→ Exercise brief
Take the data below. Output it exactly from its first line through the line containing "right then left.".

→ Input data
----
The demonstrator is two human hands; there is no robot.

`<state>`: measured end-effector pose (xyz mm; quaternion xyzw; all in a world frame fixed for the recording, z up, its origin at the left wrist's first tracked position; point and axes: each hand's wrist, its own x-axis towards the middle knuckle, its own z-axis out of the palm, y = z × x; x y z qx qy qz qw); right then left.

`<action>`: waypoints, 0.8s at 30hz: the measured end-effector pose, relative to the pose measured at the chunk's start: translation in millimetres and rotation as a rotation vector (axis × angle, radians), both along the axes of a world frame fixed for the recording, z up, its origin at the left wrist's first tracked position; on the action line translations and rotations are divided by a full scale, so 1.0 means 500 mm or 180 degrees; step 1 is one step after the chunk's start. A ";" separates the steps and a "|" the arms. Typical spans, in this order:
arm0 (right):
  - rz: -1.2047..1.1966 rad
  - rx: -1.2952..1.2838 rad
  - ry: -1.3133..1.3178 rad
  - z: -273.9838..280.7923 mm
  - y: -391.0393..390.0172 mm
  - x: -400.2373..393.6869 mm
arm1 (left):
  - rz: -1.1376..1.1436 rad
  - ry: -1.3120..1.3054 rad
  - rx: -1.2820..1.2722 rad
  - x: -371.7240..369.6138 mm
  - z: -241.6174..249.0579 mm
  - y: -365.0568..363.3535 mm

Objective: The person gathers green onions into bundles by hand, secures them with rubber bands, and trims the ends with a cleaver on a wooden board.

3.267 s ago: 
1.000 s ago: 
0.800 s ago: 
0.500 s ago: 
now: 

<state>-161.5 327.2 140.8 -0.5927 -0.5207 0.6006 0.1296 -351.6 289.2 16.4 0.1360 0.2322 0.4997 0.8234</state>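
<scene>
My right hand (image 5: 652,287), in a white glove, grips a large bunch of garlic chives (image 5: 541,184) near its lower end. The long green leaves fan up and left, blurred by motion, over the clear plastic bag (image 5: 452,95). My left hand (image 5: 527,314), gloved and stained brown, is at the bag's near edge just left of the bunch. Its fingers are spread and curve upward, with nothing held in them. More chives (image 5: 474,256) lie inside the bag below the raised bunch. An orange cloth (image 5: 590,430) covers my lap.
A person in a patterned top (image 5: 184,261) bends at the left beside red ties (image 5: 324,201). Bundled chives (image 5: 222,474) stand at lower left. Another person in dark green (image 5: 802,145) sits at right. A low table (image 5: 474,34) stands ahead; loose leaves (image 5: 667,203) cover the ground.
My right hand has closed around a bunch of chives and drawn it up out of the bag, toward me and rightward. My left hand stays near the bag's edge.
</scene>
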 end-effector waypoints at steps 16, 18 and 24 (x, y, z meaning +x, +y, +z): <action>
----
→ Exercise output
The demonstrator is two human hands; there is no robot.

`<state>`: measured end-effector pose (xyz mm; quaternion xyzw; all in a world frame fixed for the recording, z up, its origin at the left wrist's first tracked position; point and axes: each hand's wrist, its own x-axis towards the middle knuckle, its own z-axis out of the palm, y = z × x; x y z qx qy qz qw); right then left.

No further output is given for this exercise.